JAMES MEADE, Jr., BY HIS NEXT FRIEND, JAMES MEADE, Sr., AND JAMES MEADE, Sr., INDIVIDUALLY, RESPONDENTS, v. PURITY BAKERIES CORPORATION, DEFENDANT, AND JOSEPH DECKMAN, APPELLANT.
    Submitted October term, 1934
    Decided March 9, 1935.
    Before Justices Lloyd, Case and Dowses.
    For the appellant, William K. Flanagan (George L. Sachs, of counsel).
    For the respondents, Harry Weltcheh.
    
   Per Curiam.

The appeal is by the defendant from a judgment in favor of the plaintiff, a boy siz years of age when the accident out of which the action grew, occurred. From the evidence adduced it appeared that while defendant’s truck was parked in front of a store in Elizabeth, plaintiff, with another lad younger than himself, sat down on a step in the rear of the truck. Deckman, the driver, came out of the store and started his truck.
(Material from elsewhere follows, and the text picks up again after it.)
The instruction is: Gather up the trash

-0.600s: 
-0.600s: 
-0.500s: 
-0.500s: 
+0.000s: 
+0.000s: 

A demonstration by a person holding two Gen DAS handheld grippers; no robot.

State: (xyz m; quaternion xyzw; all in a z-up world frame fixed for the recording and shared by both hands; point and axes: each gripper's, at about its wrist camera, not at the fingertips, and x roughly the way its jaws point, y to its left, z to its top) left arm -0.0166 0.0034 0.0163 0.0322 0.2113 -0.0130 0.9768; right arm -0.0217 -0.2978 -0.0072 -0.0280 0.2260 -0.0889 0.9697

He had gone but a short distance when the boys fell off and the plaintiff was injured.

While the driver of the truck denied that he saw the children there was ample evidence to the contrary, and the question presented is whether the starting of the truck under these circumstances and the consequent jolting of the children from it was such conduct as to create a right to action for the injuries sustained.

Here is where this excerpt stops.